• GOAL OF THE EXERCISE
Up to and including the line that contains "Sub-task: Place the", reproduce every line exactly, beginning with the first line below.
DATA EXTRACT START
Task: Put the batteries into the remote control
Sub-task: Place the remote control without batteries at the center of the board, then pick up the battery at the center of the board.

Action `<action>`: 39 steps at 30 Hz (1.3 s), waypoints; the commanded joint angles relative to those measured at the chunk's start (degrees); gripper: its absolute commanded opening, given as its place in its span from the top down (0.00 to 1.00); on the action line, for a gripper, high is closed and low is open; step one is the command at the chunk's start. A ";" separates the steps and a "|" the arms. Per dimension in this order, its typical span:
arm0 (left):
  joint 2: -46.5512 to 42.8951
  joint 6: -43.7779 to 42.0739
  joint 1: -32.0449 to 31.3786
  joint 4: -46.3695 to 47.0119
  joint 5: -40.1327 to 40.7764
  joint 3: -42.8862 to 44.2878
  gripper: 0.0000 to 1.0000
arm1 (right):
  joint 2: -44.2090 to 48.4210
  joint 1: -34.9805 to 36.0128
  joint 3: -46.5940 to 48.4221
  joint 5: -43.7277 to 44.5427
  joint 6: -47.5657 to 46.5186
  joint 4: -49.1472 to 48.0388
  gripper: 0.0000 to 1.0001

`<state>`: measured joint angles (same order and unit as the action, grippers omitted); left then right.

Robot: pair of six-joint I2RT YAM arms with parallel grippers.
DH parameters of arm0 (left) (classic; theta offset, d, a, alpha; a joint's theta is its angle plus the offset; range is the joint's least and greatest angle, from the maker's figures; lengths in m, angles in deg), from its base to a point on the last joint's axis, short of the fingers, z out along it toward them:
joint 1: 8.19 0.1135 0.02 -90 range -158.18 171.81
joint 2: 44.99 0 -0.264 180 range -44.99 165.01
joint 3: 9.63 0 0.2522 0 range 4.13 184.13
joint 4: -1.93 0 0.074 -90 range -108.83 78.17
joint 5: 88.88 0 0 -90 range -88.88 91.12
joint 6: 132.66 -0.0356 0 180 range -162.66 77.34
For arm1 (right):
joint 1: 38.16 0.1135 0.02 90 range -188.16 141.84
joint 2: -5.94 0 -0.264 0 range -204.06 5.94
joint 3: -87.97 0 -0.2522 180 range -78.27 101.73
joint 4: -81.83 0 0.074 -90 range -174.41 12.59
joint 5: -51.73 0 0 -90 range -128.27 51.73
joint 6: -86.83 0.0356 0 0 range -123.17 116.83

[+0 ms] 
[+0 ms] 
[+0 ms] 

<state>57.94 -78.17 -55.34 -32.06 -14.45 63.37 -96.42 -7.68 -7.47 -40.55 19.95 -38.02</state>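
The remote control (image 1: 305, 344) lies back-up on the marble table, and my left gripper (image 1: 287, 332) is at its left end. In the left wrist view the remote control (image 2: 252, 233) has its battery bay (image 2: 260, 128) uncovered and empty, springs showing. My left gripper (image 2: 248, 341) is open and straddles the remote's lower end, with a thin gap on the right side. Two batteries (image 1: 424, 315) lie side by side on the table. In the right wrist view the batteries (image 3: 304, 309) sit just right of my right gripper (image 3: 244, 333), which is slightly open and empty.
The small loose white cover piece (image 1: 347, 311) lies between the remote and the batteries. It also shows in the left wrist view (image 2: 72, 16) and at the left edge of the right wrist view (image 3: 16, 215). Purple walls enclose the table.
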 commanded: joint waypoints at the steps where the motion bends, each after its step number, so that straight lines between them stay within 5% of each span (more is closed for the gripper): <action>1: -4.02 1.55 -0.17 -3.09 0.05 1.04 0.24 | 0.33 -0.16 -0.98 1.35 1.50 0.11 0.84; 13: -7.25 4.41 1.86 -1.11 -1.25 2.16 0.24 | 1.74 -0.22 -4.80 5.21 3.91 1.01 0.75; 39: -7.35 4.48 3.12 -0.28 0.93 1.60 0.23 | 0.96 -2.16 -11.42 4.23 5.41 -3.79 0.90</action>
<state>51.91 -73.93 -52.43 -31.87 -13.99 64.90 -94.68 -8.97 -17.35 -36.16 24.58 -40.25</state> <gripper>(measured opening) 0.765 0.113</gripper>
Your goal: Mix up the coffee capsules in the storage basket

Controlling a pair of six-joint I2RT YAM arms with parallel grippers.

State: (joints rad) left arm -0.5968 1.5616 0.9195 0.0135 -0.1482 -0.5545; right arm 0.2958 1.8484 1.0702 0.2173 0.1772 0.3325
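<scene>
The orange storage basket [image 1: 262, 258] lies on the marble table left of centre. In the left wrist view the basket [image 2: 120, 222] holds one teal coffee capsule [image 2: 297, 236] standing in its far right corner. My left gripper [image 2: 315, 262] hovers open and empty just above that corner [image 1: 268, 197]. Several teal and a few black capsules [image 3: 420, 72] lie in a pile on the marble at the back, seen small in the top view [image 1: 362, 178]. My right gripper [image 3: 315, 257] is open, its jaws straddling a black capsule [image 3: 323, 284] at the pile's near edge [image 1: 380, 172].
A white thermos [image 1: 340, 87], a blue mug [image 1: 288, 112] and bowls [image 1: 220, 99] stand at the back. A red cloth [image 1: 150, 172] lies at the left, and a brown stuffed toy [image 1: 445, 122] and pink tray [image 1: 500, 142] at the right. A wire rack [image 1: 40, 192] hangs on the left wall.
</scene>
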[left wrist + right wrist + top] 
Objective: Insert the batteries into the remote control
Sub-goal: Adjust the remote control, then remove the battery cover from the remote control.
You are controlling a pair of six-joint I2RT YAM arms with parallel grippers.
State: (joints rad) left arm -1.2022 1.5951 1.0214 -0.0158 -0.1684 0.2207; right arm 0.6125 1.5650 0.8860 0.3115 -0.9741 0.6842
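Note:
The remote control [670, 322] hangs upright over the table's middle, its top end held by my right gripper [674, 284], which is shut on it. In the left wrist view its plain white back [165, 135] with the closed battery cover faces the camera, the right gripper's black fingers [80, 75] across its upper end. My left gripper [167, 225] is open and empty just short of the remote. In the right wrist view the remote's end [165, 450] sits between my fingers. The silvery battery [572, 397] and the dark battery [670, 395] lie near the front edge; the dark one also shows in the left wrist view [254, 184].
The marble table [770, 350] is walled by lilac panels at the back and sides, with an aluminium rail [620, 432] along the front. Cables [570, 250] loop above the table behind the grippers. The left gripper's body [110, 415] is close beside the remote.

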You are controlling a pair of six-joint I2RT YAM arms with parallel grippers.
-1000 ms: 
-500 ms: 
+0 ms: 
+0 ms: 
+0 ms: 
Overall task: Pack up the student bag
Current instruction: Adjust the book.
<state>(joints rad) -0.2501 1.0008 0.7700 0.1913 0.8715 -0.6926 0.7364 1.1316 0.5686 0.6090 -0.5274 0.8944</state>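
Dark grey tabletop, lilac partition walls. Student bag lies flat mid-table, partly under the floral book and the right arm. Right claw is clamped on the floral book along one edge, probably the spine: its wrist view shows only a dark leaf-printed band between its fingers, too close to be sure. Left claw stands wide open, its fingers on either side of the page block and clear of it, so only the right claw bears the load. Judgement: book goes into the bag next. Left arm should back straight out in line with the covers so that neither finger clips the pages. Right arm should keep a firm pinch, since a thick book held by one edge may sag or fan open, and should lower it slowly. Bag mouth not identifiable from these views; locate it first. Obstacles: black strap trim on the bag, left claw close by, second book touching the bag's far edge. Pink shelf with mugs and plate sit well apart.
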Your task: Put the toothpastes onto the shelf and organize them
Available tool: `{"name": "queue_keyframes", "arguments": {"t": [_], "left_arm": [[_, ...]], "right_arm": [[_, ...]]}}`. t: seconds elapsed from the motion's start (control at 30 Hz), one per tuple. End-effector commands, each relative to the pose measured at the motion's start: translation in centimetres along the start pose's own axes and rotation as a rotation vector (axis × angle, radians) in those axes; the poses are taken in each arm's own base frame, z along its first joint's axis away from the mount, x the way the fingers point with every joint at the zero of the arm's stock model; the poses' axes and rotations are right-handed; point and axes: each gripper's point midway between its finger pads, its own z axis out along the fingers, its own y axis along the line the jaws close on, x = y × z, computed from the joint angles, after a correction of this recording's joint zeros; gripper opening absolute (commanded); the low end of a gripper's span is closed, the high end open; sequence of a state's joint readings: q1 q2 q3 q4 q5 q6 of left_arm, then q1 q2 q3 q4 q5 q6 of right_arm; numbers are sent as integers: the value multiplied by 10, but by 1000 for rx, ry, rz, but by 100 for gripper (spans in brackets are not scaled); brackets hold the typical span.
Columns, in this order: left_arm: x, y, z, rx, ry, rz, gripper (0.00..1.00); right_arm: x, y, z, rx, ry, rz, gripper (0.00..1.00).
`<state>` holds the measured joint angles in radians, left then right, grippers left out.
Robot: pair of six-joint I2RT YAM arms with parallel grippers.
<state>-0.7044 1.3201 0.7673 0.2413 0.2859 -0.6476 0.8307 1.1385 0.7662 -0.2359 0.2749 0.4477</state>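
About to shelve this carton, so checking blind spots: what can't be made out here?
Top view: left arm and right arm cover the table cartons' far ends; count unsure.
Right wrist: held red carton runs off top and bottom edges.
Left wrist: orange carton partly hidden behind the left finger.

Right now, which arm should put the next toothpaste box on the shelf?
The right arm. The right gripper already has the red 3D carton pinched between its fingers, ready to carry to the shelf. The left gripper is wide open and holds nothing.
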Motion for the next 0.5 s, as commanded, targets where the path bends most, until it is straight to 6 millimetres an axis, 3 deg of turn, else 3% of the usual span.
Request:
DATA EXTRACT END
• TASK RESULT
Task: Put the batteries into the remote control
Sub-task: Place the remote control without batteries at the center of the board, then pick up the battery at the center of the board.

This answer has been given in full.